This post began as a response to comments made on the above image I posted which depicts the Spiral Dynamics model with the words: Burn your old ways of thinking. I had initially posted the image many years ago to my social media profile and decided to bring it back again today. In my opinion the tagline has become more relevant now in light of the planetary and societal collapse that only seems to accelerate with every passing day.

Meanwhile our community of practitioners continues to busy itself with the philosophical and intellectual underpinning of what our gurus taught us from the comfort of their air-conditioned, flood-and-fire-resistant bygone era called the Holocene ignoring any and all sense of urgency that defines our new reality.
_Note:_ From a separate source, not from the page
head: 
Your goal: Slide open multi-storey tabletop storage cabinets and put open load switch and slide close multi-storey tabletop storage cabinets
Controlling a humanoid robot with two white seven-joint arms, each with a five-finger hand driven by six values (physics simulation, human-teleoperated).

Most of the comments ask what happened to “transcend and include”? My question back to our community is “What if our sense of transcendence is way off?” Most of us, beginning with Wilber practice what I call “Transcend and ignore.” We have become an intolerant, elitist bunch with exclusionary behavior that can’t give a damn about inclusion unless those seeking it buy our seminars, come to our conferences, or speak our cultist language. 99.99% of the world has no clue as to what we do or how to use what we teach to affect real change.

Nowhere is this behavior of exclusion and ignorance more apparent than at the very top when Wilber in a reluctant way eulogized Beck a few months ago in a four-line statement, where he twice repeated “let’s not forget that his contribution was only to a values line”. The bruised and fragile ego of a far smaller man who couldn’t transcend the Red stage of being the Wyatt Earp of consciousness going all the way back to 2006. Where’s the transcendence, where’s the inclusion? Beck wasn’t much better in transcending and including much of what fell outside his worldview as well. This might sound like a harsh criticism for those who we admire, but their pre-occupation with their models that “explained everything”, left out that which requires a far greater degree of explaining; how to train our minds and our species to become an immutable part of nature again, and be in awe of her superior intelligence.

Our challenge TODAY is this: Can we transcend our teachers, add our own take on what they taught us, learn new existential models that factor in our new reality in order to help humanity NOW. Neither Wilber nor Beck spoke about how our models behave in the Anthropocene. Hint: We’re at the mercy of Mother Nature and her evolutionary process happens unconsciously and with utter moral indifference towards all species including the one that has been the most destructive, us. This reality will never fit on the Spiral or the AQAL models. Homo sapiens will become extinct as a function of Mother Nature adapting to a far greater system in collapse and as an automatic, unconscious way for her to reach balance. No Transcendence. No Inclusion. Sorry.

The idea for the word “burn” first came to me from Eastern philosophy. Rumi’s poem “I want burning” has more wisdom in it than anything Beck and Wilber ever wrote. It has everything to do with learning to die in order to live, an Eastern concept that is the polar opposite of what Western Civilization stands for. Are we ever going to start thinking for ourselves, or be in awe of the greater forces of existence, the mystery of life itself beyond any model the brightest human minds can create? Or will we always reduce existential challenges to whether we can fit them into our own unique understanding of our elitist models?

We are in an existential crisis and if we had “transcended and included” we wouldn’t be here in the middle of the Sixth Extinction. The dominant narrative that has defined who we are for the last 500 years is in collapse Will we ever create our own narrative that gives humanity a chance at surviving that collapse or will we remain wanna be armchair philosophers wondering if the next flood or fire will spare us because we’re special. Like Mother Nature I have an utter moral indifference about how special we are.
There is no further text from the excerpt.